• [PROBLEM TO SOLVE] From the listing below, set down exactly each line beginning with the one containing "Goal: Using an" and ending with the last.

• [DATA SECTION]
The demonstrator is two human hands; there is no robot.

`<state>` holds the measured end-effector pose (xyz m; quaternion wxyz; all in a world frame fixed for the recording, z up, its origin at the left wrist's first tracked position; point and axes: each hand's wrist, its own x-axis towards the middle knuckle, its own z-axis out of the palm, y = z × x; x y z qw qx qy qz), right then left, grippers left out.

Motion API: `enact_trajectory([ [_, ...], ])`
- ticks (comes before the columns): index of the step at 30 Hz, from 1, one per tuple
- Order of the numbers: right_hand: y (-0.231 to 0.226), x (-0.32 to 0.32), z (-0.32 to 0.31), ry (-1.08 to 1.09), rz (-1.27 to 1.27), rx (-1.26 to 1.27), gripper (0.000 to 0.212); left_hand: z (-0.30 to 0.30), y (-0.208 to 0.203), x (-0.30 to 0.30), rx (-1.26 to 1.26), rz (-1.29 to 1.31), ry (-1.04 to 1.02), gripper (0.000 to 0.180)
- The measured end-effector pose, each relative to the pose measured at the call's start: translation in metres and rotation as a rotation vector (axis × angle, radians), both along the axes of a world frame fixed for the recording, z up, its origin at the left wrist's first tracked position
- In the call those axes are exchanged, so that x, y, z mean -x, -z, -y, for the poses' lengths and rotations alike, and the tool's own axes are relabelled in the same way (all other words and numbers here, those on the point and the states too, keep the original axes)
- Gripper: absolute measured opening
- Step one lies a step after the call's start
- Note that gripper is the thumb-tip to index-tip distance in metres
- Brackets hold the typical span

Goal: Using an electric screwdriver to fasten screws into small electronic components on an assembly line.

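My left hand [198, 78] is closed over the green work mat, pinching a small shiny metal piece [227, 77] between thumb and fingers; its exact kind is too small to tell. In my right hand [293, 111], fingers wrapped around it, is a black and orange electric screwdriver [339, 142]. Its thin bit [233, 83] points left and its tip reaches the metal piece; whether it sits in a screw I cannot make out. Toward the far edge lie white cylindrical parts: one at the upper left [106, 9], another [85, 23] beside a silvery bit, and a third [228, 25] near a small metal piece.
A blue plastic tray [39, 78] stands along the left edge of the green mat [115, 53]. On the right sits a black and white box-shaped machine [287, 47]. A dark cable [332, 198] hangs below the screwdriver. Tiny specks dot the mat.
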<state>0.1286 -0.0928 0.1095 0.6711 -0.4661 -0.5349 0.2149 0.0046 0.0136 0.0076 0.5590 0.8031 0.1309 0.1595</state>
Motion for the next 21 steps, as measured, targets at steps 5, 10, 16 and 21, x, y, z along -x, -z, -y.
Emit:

• [RESPONSE AREA]
Goal: Using an electric screwdriver to fasten screws into small electronic components on an assembly line.

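My left hand [198, 78] is closed over the green work mat, pinching a small shiny metal piece [227, 77] between thumb and fingers; its exact kind is too small to tell. In my right hand [293, 111], fingers wrapped around it, is a black and orange electric screwdriver [339, 142]. Its thin bit [233, 83] points left and its tip reaches the metal piece; whether it sits in a screw I cannot make out. Toward the far edge lie white cylindrical parts: one at the upper left [106, 9], another [85, 23] beside a silvery bit, and a third [228, 25] near a small metal piece.
A blue plastic tray [39, 78] stands along the left edge of the green mat [115, 53]. On the right sits a black and white box-shaped machine [287, 47]. A dark cable [332, 198] hangs below the screwdriver. Tiny specks dot the mat.
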<state>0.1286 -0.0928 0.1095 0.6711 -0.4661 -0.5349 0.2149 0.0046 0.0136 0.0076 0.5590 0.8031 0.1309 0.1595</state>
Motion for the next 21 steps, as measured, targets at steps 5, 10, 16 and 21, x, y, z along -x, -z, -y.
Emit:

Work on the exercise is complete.